=== What the task requires ===
In this exercise, restate the listing word for word.
Dataset excerpt below:
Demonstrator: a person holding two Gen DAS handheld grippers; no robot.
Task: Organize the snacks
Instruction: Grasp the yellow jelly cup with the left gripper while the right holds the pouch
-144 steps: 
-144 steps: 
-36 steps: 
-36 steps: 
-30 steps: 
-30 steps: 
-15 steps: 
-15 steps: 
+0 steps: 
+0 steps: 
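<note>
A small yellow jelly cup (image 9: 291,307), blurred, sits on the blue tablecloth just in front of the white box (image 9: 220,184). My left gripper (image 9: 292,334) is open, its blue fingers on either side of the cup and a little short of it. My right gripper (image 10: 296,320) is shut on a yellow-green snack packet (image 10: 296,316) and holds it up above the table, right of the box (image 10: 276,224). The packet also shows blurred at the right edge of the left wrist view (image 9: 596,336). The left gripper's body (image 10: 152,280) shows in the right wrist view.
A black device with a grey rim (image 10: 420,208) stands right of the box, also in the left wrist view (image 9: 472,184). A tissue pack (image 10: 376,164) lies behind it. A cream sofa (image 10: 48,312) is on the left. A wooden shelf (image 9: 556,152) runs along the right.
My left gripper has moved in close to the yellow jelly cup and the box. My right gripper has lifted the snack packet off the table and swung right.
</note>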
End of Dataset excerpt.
=== Exercise answer ===
Demonstrator: a person holding two Gen DAS handheld grippers; no robot.
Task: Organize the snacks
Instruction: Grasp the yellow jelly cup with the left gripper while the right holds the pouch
-144 steps: 
-144 steps: 
-36 steps: 
-36 steps: 
-30 steps: 
-30 steps: 
-15 steps: 
-15 steps: 
+0 steps: 
+0 steps: 
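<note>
A small yellow jelly cup (image 9: 291,307), blurred, sits on the blue tablecloth just in front of the white box (image 9: 220,184). My left gripper (image 9: 292,334) is open, its blue fingers on either side of the cup and a little short of it. My right gripper (image 10: 296,320) is shut on a yellow-green snack packet (image 10: 296,316) and holds it up above the table, right of the box (image 10: 276,224). The packet also shows blurred at the right edge of the left wrist view (image 9: 596,336). The left gripper's body (image 10: 152,280) shows in the right wrist view.
A black device with a grey rim (image 10: 420,208) stands right of the box, also in the left wrist view (image 9: 472,184). A tissue pack (image 10: 376,164) lies behind it. A cream sofa (image 10: 48,312) is on the left. A wooden shelf (image 9: 556,152) runs along the right.
My left gripper has moved in close to the yellow jelly cup and the box. My right gripper has lifted the snack packet off the table and swung right.
</note>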

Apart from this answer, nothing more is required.